Header injection vulnerability in phpipam https://github.com/phpipam/phpipam version v1.5.0
The path of the vulnerability:
<?php
//In file https://github.com/phpipam/phpipam/blob/master/app/admin/subnets/ripe-query.php
//line 21
// the source is $_POST[‘subnet’]
$res = $Subnets->resolve_ripe_arin ($_POST['subnet']);
//In file https://github.com/phpipam/phpipam/blob/master/functions/classes/class.Subnets.php
//line 3523
public function resolve_ripe_arin ($subnet) {
// ...
// Note: We can bypass the check by choosing the value in this format
// [the correct value for $subnet_check][.][injection value]
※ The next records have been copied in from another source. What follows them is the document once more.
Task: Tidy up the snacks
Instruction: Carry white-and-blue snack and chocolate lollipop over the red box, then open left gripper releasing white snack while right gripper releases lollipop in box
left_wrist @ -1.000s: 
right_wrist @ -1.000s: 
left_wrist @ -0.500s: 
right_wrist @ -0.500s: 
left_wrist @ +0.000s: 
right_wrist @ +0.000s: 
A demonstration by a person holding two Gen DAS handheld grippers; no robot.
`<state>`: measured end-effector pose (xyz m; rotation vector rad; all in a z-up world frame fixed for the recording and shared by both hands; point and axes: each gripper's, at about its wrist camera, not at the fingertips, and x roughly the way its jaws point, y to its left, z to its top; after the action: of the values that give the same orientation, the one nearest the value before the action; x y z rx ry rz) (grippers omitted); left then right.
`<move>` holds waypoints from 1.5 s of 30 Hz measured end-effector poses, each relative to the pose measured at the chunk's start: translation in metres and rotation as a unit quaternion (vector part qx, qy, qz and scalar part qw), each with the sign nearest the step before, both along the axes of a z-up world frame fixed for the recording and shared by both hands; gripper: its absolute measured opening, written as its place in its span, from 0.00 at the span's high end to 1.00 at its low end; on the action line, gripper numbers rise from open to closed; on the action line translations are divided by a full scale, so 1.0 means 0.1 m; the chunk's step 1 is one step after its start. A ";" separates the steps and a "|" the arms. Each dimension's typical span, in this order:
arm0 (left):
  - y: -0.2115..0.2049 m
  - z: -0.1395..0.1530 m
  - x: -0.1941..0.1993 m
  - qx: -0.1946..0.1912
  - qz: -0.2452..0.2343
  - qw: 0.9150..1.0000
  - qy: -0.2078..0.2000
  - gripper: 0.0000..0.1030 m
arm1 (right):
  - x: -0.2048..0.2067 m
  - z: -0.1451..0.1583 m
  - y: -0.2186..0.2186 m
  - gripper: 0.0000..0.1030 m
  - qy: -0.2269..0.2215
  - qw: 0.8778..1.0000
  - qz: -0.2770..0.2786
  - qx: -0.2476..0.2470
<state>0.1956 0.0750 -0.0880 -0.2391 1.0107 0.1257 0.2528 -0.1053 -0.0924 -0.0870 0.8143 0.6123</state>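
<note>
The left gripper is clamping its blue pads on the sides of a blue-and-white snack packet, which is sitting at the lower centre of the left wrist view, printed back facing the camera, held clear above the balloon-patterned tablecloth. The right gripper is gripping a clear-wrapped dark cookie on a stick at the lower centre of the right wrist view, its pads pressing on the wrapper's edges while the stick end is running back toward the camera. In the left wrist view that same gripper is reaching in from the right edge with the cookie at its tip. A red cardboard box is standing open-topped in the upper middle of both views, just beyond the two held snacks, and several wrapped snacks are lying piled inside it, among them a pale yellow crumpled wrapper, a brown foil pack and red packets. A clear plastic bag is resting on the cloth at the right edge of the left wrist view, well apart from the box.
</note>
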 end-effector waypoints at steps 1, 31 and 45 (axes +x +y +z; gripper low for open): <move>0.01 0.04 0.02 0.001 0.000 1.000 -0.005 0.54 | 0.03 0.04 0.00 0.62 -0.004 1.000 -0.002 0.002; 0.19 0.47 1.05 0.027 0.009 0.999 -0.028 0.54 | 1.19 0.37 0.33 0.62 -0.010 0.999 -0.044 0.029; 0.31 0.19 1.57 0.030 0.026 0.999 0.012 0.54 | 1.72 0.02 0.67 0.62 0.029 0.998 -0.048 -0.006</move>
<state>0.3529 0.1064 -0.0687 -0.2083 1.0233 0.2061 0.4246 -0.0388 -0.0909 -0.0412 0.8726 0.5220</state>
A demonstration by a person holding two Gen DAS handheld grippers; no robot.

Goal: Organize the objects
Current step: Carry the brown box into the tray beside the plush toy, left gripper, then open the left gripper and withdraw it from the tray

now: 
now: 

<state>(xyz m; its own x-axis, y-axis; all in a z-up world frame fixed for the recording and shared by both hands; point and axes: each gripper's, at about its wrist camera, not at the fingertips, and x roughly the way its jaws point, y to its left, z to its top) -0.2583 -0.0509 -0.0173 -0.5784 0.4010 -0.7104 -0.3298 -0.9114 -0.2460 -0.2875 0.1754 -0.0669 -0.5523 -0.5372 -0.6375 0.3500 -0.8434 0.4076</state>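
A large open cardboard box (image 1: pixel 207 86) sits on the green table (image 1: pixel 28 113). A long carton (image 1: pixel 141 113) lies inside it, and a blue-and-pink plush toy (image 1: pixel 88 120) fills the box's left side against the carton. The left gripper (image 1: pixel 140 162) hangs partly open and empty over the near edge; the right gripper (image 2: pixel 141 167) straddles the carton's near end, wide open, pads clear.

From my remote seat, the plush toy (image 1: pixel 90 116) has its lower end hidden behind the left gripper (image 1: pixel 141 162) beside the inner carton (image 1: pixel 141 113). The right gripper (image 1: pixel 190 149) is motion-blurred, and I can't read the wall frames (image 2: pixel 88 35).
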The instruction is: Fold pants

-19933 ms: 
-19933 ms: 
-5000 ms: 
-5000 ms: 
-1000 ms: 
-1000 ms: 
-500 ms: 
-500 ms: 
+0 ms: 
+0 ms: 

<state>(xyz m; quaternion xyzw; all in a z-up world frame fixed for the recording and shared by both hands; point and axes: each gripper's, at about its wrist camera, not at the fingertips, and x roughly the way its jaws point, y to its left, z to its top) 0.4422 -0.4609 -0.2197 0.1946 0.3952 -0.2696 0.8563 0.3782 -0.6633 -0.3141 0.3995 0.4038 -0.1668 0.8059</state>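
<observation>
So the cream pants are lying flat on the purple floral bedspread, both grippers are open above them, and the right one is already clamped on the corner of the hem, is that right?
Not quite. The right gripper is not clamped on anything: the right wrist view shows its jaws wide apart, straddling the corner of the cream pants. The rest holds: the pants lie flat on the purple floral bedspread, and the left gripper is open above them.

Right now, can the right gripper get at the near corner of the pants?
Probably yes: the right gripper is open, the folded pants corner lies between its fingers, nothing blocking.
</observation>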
//so reset will take the first value of tje explode and the condition will be true
// take only first bit of ip address to match /8 delegations
$subnet_check = reset(explode(".", $subnet));
// ripe or arin?
if (in_array($subnet_check, $this->ripe)){
// the injection in $subnet
return $this->query_ripe ($subnet);
}
//...
}
// In file https://github.com/phpipam/phpipam/blob/master/functions/classes/class.Subnets.php
// line 3545
private function query_ripe ($subnet) {
// ripe_arin_fetch method will be called
$ripe_result = $this->identify_address ($subnet)=="IPv4" ? $this->ripe_arin_fetch ("ripe", "inetnum", $subnet) : $this->ripe_arin_fetch ("ripe", "inet6num", $subnet);
// ...
}
// In file https://github.com/phpipam/phpipam/blob/master/functions/classes/class.Subnets.php
// line 3633
private function ripe_arin_fetch ($network, $type, $subnet) {
// set url
// $subnet is added to $url without sanitization
// which can go backward in the directory ../../admin/
$url = $network=="ripe" ? https://rest.db.ripe.net/ripe/$type/$subnet : https://whois.arin.net/rest/nets;q=$subnet?showDetails=true&showARIN=false&showNonArinTopLevelNet=false&ext=netref2;
$result = $this->curl_fetch_url($url, ["Accept: application/json"]);
$result['result'] = json_decode($result['result']);
// result
return $result;
}
// In file https://github.com/phpipam/phpipam/blob/master/functions/classes/class.Subnets.php
// line 1443
// the execution for the curl
public function curl_fetch_url($url, $headers=false, $timeout=30) {
$result = ['result'=>false, 'result_code'=>503, 'error_msg'=>''];
//...
try {
$curl = curl_init();
// Note: $url is not sanitized
curl_setopt($curl, CURLOPT_URL, $url);
//....
$result['result'] = curl_exec($curl);
$result['result_code'] = curl_getinfo($curl, CURLINFO_HTTP_CODE);
$result['error_msg'] = curl_error($curl);
// close
curl_close ($curl);
} catch (Exception $e) {
$result['error_msg'] = $e->getMessage();
}
return $result;
}
The developers were informed of the report by sending an email on 19/06/2022.
CVE-2022-41443 is assigned to this discovery.